A logical first step in this direction would be to examine procedures that optimize recovery from early forms of visual deprivation in kittens. Because of the large differences between the durations of the sensitive periods in visual development in cats and humans, it would be unlikely that the specific timing of procedures that optimize recovery in kittens could be applied directly to humans. Nevertheless, by reference to common landmarks in anatomical and physiological development in the visual pathways of cats, monkeys, and humans (such as the time of segregation of ocular dominance columns in layer IV of area 17) it should be possible to establish appropriate weighting factors from procedures developed for the cat, and later refined on monkeys, that would permit calculation of the appropriate treatment regimens for humans. Certainly this work on kittens could serve as a guide to the conduct of crucial experiments on monocularly deprived macaque monkeys that would in turn establish optimum treatment schedules for this species. Extrapolation from monkeys to humans is at present far simpler than from cats because rules of thumb for relating monkey and human ages in visual development have already been established (Boothe, Dobson, & Teller, 1985).
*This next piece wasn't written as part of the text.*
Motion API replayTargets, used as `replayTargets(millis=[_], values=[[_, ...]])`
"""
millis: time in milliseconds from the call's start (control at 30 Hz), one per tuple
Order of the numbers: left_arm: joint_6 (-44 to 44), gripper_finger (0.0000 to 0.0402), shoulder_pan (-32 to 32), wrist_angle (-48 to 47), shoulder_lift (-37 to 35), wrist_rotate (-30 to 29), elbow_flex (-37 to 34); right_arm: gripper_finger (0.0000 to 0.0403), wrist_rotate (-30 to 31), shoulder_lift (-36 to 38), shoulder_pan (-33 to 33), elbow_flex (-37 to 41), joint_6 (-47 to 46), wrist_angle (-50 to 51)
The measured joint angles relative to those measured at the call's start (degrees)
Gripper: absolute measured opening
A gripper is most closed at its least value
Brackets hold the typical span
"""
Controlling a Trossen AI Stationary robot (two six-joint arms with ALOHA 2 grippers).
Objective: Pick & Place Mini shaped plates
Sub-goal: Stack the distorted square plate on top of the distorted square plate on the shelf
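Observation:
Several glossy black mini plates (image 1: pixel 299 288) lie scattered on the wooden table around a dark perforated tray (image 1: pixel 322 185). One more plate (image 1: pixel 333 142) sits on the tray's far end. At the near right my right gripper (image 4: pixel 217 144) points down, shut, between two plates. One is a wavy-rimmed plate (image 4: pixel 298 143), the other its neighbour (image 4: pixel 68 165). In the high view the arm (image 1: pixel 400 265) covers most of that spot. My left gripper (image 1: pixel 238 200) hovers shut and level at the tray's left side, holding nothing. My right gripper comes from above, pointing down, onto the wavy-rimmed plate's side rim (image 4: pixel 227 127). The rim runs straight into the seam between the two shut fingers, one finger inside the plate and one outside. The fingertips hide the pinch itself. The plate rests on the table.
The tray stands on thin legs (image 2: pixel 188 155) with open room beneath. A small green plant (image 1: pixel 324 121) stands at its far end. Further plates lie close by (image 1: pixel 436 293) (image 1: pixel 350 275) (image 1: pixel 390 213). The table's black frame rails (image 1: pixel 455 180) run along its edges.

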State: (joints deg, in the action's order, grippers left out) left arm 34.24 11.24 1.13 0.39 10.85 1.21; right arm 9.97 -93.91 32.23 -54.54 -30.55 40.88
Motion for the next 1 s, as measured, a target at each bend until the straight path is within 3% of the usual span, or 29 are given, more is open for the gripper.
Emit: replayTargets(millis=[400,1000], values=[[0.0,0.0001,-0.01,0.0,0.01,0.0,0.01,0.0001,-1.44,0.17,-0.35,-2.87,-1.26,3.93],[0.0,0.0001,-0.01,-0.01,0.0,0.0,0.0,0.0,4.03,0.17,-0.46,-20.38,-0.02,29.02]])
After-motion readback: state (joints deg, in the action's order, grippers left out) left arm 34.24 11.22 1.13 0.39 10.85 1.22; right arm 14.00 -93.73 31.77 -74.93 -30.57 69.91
This chapter provides a summary of experiments conducted in the last 10 years that examine the recovery from monocular deprivation and that pertain to the issues just raised. In the view of the emerging interest in the anomolous development that occurs in human infants with abnormal early sensory input (e.g., Atkinson & Braddick, this volume; Maurer, Lewis, & Brent, in press), emphasis is placed on the more recent kitten studies that examine factors that promote recovery from the visual deficits induced by early monocular visual deprivation.